I have tried to generalise this idea to the extent that one might with some
reasonable reliability, predict that the probability was 50% or better that a
syntactically correct sentence had never before been "committed" in English.
For example, being a betting person, I will give any reader of this conference
odds of 1000 to 1 that they cannot find a previously written example of the
paragraph above. This then gets interesting as you consider the number of
variables one might need to consider to run a book on this ;
- Total number of words to choose from (Universal set)
- Mean and standard deviation of the length of a sentence
- Statistical frequency distribution of common words vs.
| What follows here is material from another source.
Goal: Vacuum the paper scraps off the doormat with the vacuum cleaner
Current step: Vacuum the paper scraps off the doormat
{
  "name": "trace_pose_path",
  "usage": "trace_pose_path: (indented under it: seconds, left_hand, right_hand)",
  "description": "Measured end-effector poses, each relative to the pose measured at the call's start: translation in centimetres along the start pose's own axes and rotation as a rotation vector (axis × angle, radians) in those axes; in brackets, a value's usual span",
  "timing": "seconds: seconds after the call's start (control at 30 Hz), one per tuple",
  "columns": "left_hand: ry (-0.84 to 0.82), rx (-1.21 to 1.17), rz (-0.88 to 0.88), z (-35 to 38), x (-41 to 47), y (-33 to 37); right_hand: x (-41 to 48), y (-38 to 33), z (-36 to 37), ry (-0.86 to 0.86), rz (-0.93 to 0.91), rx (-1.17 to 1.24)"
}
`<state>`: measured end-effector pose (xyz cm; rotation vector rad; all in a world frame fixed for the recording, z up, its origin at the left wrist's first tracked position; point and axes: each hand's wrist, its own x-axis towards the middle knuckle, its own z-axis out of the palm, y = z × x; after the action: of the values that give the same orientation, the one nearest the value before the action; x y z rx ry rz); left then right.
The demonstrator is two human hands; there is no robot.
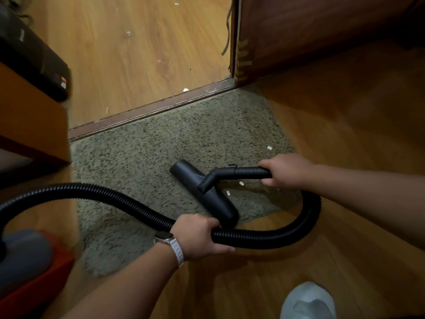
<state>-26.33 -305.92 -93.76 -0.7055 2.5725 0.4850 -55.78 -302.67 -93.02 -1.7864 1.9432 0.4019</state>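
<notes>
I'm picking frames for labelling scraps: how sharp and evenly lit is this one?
Head view: centre sharp, nozzle, mat and scraps crisp; edges smeared, vacuum body and shoe blurred; warm light, door dark; hose casts a soft shadow; no glare.

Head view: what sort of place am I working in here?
Likely a doorway inside a home: a shaggy doormat lies against a wooden threshold strip, an open wooden door stands beside it, and laminate flooring runs either side.
</notes>
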Motion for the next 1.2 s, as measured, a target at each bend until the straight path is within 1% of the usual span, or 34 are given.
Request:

others from the Universal set.
- Cumulative number of sentences already committed
- Rate at which additional sentences are being committed
Given that there is a finite universal set and a (presumably) huge historical
commitment and a reasonably small mean sentence length, the problem reduces
to a fairly simple exercise in statistics.
I have tried to work out some of the variables above to formalise this notion
but my maths is not up to it. It is further complicated by the fact that
differential calculus is required to cope with the hypothesis that the
stock of remaining uncommitted sentences must be diminishing over time,
and be some function value of a number of variables such as rate of normal
commitment, rate of increase of the Universal set, rate of expansion or
contraction of correct syntax, etc.
Since these are all discrete, the problem whilst horrendously diificult
appears to have a theoretical solution. However, it becomes impossible when
the continuum of delivery accent, intonation, emphasis, etc. is applied. I
haven't got my mind around that yet :-)
Confused of Newbury
|
| 963.8 | | SHALOT::ANDERSON | Brown for Messiah | Fri May 08 1992 06:27 | 7 |
| > written before. I'm not too interested in amusing little constructs uttered out
> of context, rather enthralled by the fact that every day, one may be acting
Well, I'm not too interested in your boring little theories,
( ;^) ), so here's another one:
Moo, moo, I'm a chalkboard.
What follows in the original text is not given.